Bill Hagerty On The Press

Will people pay to read news they've already seen for free?

When it comes to putting money where its mouth is, Associated Newspapers is not known for tossing some loose change in among the molars. Rather, the instruction "open wide" has only to pass its lips for celebratory champagne to be uncorked at Securicor.

When it comes to putting money where its mouth is, Associated Newspapers is not known for tossing some loose change in among the molars. Rather, the instruction "open wide" has only to pass its lips for celebratory champagne to be uncorked at Securicor.

Certainly the investment required to fund ES Lite, the new London Evening Standard giveaway edition due to be launched tomorrow, is of the order that keeps company accountants awake at night - not just because of the size of wad that has been produced from the hip pocket, but also the nature of the venture it is financing. Propping up an ailing title by distributing, ultimately, 100,000 or so free copies sounds like a scheme dreamt up by Fred Karno.

There are those among my friends in Kensington who believe Lord Rothermere would be better off placing the money on the nose of an outsider in the first race at Plumpton. Others - self-confessed cynics, I should add - are convinced that Standard Lite is no more than an expensive smokescreen to cloak the transformation of London's only evening newspaper into an afternoon freesheet produced frugally, similar to the same company's morning Metro.

The last time I wrote about the Standard, editor Veronica Wadley was cross that I had not checked with her some information I had obtained. On this occasion, I did telephone her office and my call was returned by the paper's public relations consultant, who took great pains to present Lite as a bold publishing initiative and totally to refute any sinister motive.

What he told me corresponded with the message that leaked from a closed meeting of newspaper vendors at London's Connaught Rooms that very day. Detailed research had identified 1,200,000 people working in central London, half of whom, mainly women, regularly leave their premises at lunchtime, and most of whom do not buy the Evening Standard. That figures - the paid-for paper has lost 7.91 per cent of its circulation sales over the past year, and is bought by only one-in-25 Londoners.

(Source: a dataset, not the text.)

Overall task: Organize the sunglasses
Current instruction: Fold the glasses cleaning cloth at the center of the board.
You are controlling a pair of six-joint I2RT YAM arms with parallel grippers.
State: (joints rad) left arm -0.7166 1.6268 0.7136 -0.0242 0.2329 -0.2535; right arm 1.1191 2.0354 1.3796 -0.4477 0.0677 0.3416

So Associated hot-shot Martin Clarke was drafted in from The Mail on Sunday to produce dummies of a 48-page edition, lighter in tone and with a keener feminine perspective than the regular Standard, that will go "off-stone" at 9.45 each morning and be distributed by street vendors - they'll get £20 a day for their trouble - in targeted areas. At 2.30pm, Lite will magically be removed from the streets and normal Standard service will be resumed at 40p per copy.

The theory is that those who enjoy Lite will at the end of their working day pay for a copy of the full-blown paper, together with one of the supplements that will not come with the free edition. It takes a giant leap of faith, I think, to envisage a sizeable number that think the Standard is so good they'll read it twice, but as the Audit Bureau of Circulations has agreed for copies distributed free to be included in the Standard's overall sales figure, Associated and the paper's advertisers will be content if the new edition finds a substantial audience - Lite could boost sales from 381,000 to around half a million.

Veronica Wadley's explanation of its rationale to members of staff included the suggestion that the paid-for editions of the paper will be positioned slightly more upmarket, in order to establish clear water between them and their frippery-dominated, under-resourced sister. This, and claims of annual copy sales revenues of £20m, has pacified those who feared a long slide to freesheet purgatory.

It was stressed to me that Ms Wadley, not Martin Clarke, remains editor of all editions of the Standard. Only soaraway success for newspaper publishing's latest Big Idea will make that a permanency.

Redressing ethnic parity is complex

A recent Society of Editors survey highlighted the huge gulf between the ethnic minority population of the country and the tiny numbers by which it is represented in newsrooms. Papers are attempting to redress the balance, but an address to an NUJ/MediaWise conference on Journalism and Public Trust by the Muslim journalist Fareena Alam illustrated just how fraught an area this is.

Alam, the managing editor of Q-News, explains that the hurdles Muslim journalists need to jump are situated in a two-way street. Yes, some non-ethnic newspaper editors do pigeonhole ethnic minority reporters and expect them largely to concentrate on ethnic-issue stories. And, yes, much coverage of the Muslim community is clichéd - "it's not enough to report only on terrorism, ritual slaughter and the headscarf," she says.

But the Muslim community does not help itself by demanding that Muslim journalists "serve the cause of Islam" by extolling the virtues of the faith and ignoring any shortcomings, she believes. Blaming the media for all ills, from traffic jams to terrorism - hardly the sole prerogative of Muslims, of course - only conveniently removes from the community all responsibility for the way it is perceived from outside. "Muslims have the right to demand that the media be fair, but we must also be open to scrutiny, even when it is uncomfortable," she says. A very wise woman, and one to whom editors and other Muslims should listen most carefully.